The paper tackles the problem of synthesizing 3D videos from multi-view recordings by developing a compact neural representation that enables high-quality view synthesis and motion interpolation, achieving a model size of only 28MB for a 10-second, 30 FPS video from 18 cameras and rendering novel views at over 1K resolution.
We propose a novel approach for 3D video synthesis that is able to represent multi-view video recordings of a dynamic real-world scene in a compact, yet expressive representation that enables high-quality view synthesis and motion interpolation. Our approach takes the high quality and compactness of static neural radiance fields in a new direction: to a model-free, dynamic setting.
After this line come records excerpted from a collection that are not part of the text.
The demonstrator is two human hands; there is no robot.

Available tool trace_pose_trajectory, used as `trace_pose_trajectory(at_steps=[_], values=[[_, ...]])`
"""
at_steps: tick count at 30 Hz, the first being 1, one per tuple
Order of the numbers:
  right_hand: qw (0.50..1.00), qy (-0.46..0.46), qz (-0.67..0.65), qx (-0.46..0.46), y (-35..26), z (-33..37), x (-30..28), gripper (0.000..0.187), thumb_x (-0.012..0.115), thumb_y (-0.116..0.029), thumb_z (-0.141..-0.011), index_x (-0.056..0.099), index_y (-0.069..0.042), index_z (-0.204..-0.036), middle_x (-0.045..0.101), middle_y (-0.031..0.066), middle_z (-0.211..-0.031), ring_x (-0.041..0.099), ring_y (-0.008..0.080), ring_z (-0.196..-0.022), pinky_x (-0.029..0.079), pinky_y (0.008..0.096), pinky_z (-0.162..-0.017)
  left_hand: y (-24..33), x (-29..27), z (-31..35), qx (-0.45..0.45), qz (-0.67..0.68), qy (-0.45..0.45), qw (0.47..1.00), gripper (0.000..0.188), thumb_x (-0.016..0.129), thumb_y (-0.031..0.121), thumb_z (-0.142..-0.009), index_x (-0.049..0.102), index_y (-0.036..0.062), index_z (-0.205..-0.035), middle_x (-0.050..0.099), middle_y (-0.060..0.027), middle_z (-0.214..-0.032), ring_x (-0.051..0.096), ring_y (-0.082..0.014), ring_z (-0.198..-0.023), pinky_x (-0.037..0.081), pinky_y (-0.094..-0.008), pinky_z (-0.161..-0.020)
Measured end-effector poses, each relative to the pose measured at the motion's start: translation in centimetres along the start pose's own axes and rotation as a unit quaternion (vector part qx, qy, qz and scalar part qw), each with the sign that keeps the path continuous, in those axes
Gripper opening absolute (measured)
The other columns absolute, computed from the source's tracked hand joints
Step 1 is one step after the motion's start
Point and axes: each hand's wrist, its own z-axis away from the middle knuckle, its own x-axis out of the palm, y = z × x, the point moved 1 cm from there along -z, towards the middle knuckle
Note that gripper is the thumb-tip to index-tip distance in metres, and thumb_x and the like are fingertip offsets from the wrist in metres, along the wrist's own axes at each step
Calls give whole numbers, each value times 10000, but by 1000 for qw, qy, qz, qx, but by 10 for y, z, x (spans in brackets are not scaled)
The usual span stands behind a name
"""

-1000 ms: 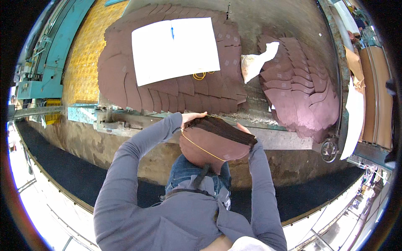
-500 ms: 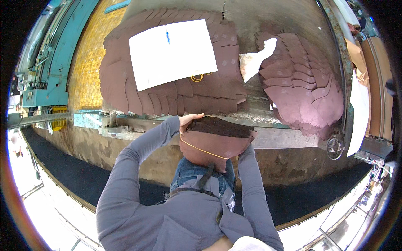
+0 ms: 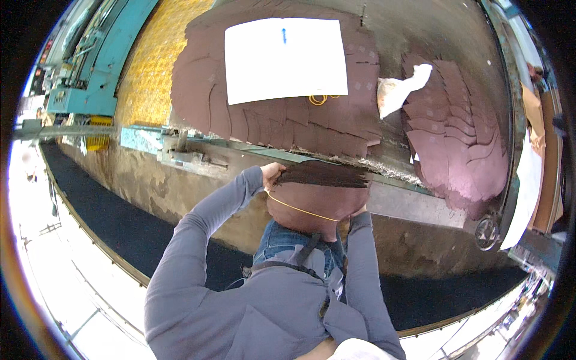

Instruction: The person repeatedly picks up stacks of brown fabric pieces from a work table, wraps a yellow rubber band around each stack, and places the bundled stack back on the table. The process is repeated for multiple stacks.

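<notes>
In front of my waist I hold a bundle of reddish-brown, leather-like pieces (image 3: 312, 201), its dark layered edges facing up. A thin yellow rubber band (image 3: 302, 210) runs slantwise across its near face. My left hand (image 3: 273, 173) is closed on the bundle's upper left corner, beside the band's left end. At the lower right side, my right hand (image 3: 360, 212) grips the bundle, with most of its fingers hidden.
Beyond the bundle, a wide pile of overlapping brown pieces (image 3: 264, 123) bears a white sheet (image 3: 287, 66) and loose rubber bands (image 3: 318, 100). A crumpled white bag (image 3: 393, 96) lies beside a second pile (image 3: 459, 132). A handwheel (image 3: 486, 233) stands at the table's right corner.
The whole view has shifted, so the table and piles appear farther right and turned slightly. Both hands keep hold of the bundle, whose dark edge now appears more level.
</notes>
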Motion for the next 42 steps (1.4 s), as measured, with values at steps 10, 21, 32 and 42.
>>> trace_pose_trajectory(at_steps=[10, 21, 32, 42], values=[[989, -122, 72, 39, 10, 42, 33, 535, 376, -462, -966, 462, -72, -1320, 484, 89, -1359, 468, 283, -1206, 369, 428, -1032, -44, -28, -3, 103, 66, -131, 984, 619, 352, 549, -958, 478, 39, -1285, 586, -137, -1219, 612, -243, -1035, 521, -400, -878], [952, -76, 295, 29, -1, 74, 19, 566, 414, -478, -958, 424, -43, -1319, 490, 130, -1316, 535, 242, -1117, 445, 370, -944, -51, -40, 59, 379, -204, 101, 897, 301, 491, 225, -971, 586, -15, -1125, 673, -101, -838, 656, -162, -688, 528, -297, -577], [529, 111, 719, -437, 29, 118, 34, 398, 482, -274, -937, 616, 18, -701, 609, 154, -584, 623, 237, -551, 443, 392, -536, -123, -17, 5, 600, -107, 281, 741, 200, 547, -61, -806, 605, 11, -984, 591, -79, -947, 590, -196, -885, 475, -301, -791], [848, 52, 406, -337, 25, 102, 18, 349, 519, -235, -956, 544, 3, -1209, 601, 82, -1115, 550, 148, -989, 424, 282, -878, -103, -26, -9, 574, 8, 179, 799, 165, 494, 130, -943, 563, 78, -1084, 603, -4, -1068, 551, -119, -978, 421, -298, -860]])
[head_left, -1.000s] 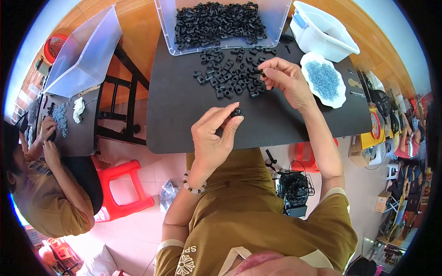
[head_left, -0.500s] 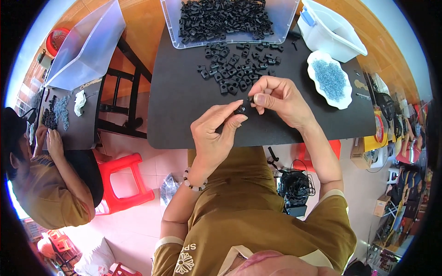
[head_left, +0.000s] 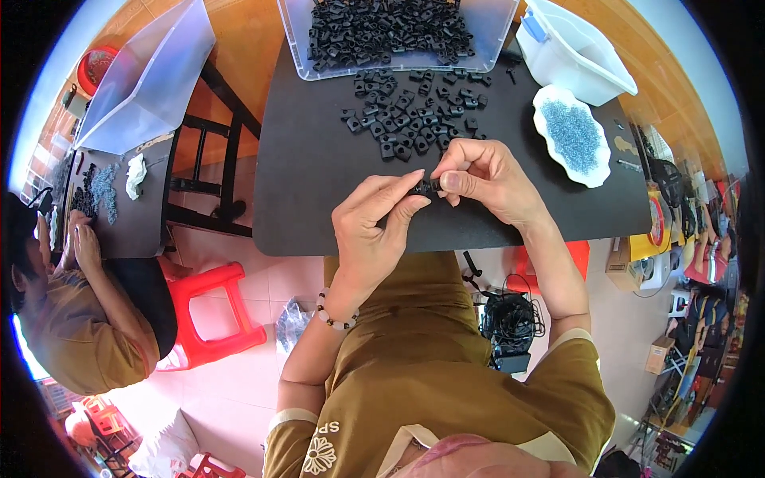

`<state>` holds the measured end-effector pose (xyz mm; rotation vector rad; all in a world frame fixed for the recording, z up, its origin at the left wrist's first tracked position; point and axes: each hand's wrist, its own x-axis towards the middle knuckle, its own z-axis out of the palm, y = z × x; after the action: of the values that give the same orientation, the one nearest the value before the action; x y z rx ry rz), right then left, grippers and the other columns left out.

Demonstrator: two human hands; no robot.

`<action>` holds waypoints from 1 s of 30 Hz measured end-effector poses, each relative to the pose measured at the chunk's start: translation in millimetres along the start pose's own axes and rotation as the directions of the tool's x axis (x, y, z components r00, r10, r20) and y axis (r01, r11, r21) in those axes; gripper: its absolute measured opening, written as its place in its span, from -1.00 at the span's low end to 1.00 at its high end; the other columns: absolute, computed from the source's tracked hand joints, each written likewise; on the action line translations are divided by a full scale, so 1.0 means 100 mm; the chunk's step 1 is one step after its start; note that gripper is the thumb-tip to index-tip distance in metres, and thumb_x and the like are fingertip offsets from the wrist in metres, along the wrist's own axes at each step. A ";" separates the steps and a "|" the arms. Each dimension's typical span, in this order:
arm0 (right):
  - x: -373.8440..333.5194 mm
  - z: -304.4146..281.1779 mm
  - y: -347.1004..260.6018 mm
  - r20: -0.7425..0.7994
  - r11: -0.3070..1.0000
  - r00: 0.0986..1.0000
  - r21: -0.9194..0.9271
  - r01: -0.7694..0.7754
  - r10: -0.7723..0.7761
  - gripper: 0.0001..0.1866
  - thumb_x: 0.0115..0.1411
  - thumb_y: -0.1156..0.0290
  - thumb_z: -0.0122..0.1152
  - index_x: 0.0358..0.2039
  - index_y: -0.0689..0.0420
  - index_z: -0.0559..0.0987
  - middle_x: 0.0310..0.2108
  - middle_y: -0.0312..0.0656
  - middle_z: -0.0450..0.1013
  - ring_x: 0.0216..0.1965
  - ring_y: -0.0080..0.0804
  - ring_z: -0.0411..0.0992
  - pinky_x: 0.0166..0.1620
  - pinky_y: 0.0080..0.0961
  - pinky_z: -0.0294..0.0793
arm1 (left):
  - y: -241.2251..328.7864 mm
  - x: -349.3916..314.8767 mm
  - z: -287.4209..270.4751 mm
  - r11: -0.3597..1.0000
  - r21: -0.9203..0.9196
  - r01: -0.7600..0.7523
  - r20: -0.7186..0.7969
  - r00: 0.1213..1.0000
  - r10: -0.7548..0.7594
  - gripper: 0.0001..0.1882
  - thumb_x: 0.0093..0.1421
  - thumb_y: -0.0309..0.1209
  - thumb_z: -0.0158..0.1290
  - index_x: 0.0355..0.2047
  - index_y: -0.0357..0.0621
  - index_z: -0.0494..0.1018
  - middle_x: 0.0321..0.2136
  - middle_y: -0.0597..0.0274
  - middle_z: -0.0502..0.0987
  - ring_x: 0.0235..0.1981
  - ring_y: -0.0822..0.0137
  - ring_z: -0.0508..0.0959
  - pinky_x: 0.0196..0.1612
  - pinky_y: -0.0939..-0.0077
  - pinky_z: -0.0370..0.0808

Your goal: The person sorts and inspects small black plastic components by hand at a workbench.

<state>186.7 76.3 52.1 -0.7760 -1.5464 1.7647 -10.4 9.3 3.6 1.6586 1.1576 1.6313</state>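
Above the near part of the dark table, my left hand point(head_left: 373, 217) pinches a small black plastic part point(head_left: 421, 188) between thumb and fingertips. My right hand point(head_left: 492, 182) is closed in a pinch on another small black piece point(head_left: 435, 184), pressed against the part's right side. Fingertips cover much of both pieces, so I cannot tell how they fit. Just beyond the hands lie several loose black plastic parts point(head_left: 404, 119), block-shaped with round holes. A white scalloped dish point(head_left: 595, 177) of small bluish clear pieces point(head_left: 572, 137) stands to the right.
A clear bin point(head_left: 296, 57) heaped with black parts stands at the table's back. Behind the dish is a white tub point(head_left: 550, 68). At left, a co-worker point(head_left: 88, 319) sits at another dark table point(head_left: 143, 227), near a red stool point(head_left: 179, 311). Cables point(head_left: 510, 319) lie below.
My right hand has brought its small piece leftward and down against the part in my left hand; the two pieces now touch. The co-worker's hands have moved closer together.
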 end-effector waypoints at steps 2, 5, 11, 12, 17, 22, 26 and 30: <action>0.00 -0.01 0.01 0.003 0.999 1.000 -0.034 -0.001 0.001 -0.79 0.29 0.36 0.38 -0.29 0.27 0.62 -0.40 -0.26 0.52 -0.44 -0.62 0.45 -0.32 -0.66 0.46 | 0.02 0.01 0.00 1.000 0.016 -0.018 0.002 1.000 0.018 -0.70 0.18 -0.54 0.32 -0.05 -0.22 0.67 -0.32 0.21 0.63 -0.39 0.51 0.54 -0.34 0.66 0.45; 0.00 -0.01 0.02 -0.016 0.999 1.000 -0.040 -0.019 0.018 -0.81 0.29 0.38 0.38 -0.30 0.27 0.63 -0.39 -0.26 0.53 -0.43 -0.63 0.45 -0.32 -0.66 0.46 | 0.04 0.01 0.01 0.998 0.059 -0.031 0.003 1.000 0.031 -0.69 0.16 -0.54 0.33 -0.06 -0.20 0.68 -0.33 0.20 0.63 -0.39 0.47 0.54 -0.32 0.63 0.46; -0.01 -0.02 0.02 0.008 0.998 1.000 -0.064 -0.021 0.021 -0.82 0.28 0.40 0.38 -0.35 0.27 0.62 -0.40 -0.27 0.51 -0.43 -0.64 0.44 -0.31 -0.66 0.46 | 0.07 0.01 0.03 0.994 0.101 -0.042 0.008 0.999 0.041 -0.70 0.14 -0.56 0.33 -0.08 -0.21 0.68 -0.34 0.17 0.64 -0.39 0.40 0.56 -0.30 0.57 0.49; -0.01 -0.02 0.01 0.008 0.998 1.000 -0.068 -0.018 0.019 -0.82 0.29 0.41 0.38 -0.35 0.27 0.62 -0.41 -0.27 0.51 -0.43 -0.64 0.43 -0.31 -0.66 0.45 | 0.07 0.01 0.03 0.993 0.106 -0.050 0.008 0.999 0.050 -0.70 0.14 -0.56 0.32 -0.08 -0.22 0.68 -0.34 0.16 0.64 -0.39 0.40 0.57 -0.30 0.57 0.49; -0.01 -0.05 0.04 0.005 0.994 1.000 -0.104 -0.020 0.021 -0.83 0.29 0.43 0.37 -0.37 0.27 0.62 -0.41 -0.28 0.50 -0.43 -0.65 0.43 -0.31 -0.66 0.45 | 0.08 0.00 0.04 0.983 0.162 -0.081 0.027 0.997 0.077 -0.69 0.14 -0.57 0.32 -0.08 -0.21 0.68 -0.33 0.16 0.65 -0.38 0.40 0.58 -0.30 0.58 0.50; -0.02 -0.05 0.04 0.001 0.992 0.999 -0.124 -0.037 0.038 -0.87 0.29 0.48 0.35 -0.36 0.26 0.61 -0.41 -0.29 0.51 -0.43 -0.65 0.42 -0.32 -0.66 0.45 | 0.12 -0.01 0.05 0.984 0.173 -0.045 -0.023 0.998 0.050 -0.69 0.11 -0.56 0.34 -0.10 -0.22 0.68 -0.34 0.15 0.66 -0.42 0.36 0.59 -0.32 0.56 0.51; -0.02 -0.03 0.04 0.000 0.992 0.999 -0.116 -0.039 0.039 -0.87 0.29 0.49 0.34 -0.38 0.25 0.59 -0.41 -0.29 0.51 -0.43 -0.65 0.42 -0.32 -0.66 0.45 | 0.05 -0.03 0.04 0.983 0.167 -0.081 -0.022 0.996 0.086 -0.71 0.11 -0.56 0.35 -0.12 -0.22 0.68 -0.34 0.15 0.67 -0.44 0.36 0.59 -0.33 0.55 0.52; -0.04 -0.04 0.07 -0.014 0.989 0.999 -0.143 -0.043 0.041 -0.84 0.28 0.50 0.34 -0.42 0.24 0.57 -0.41 -0.29 0.52 -0.43 -0.66 0.41 -0.32 -0.66 0.44 | 0.04 -0.03 0.06 0.976 0.172 -0.135 -0.008 0.990 0.139 -0.73 0.12 -0.58 0.34 -0.14 -0.22 0.68 -0.34 0.14 0.67 -0.42 0.37 0.60 -0.34 0.56 0.53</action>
<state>191.3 74.7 44.4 -0.8921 -1.6746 1.6904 -3.5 5.9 4.8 1.8710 1.2483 1.6749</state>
At the core of our approach is a novel time-conditioned neural radiance field that represents scene dynamics using a set of compact latent codes. We are able to significantly boost the training speed and perceptual quality of the generated imagery by a novel hierarchical training scheme in combination with ray importance sampling. Our learned representation is highly compact and able to represent a 10 second 30 FPS multiview video recording by 18 cameras with a model size of only 28MB. We demonstrate that our method can render high-fidelity wide-angle novel views at over 1K resolution, even for complex and dynamic scenes. We perform an extensive qualitative and quantitative evaluation that shows that our approach outperforms the state of the art. Project website: https://neural-3d-video.github.io/.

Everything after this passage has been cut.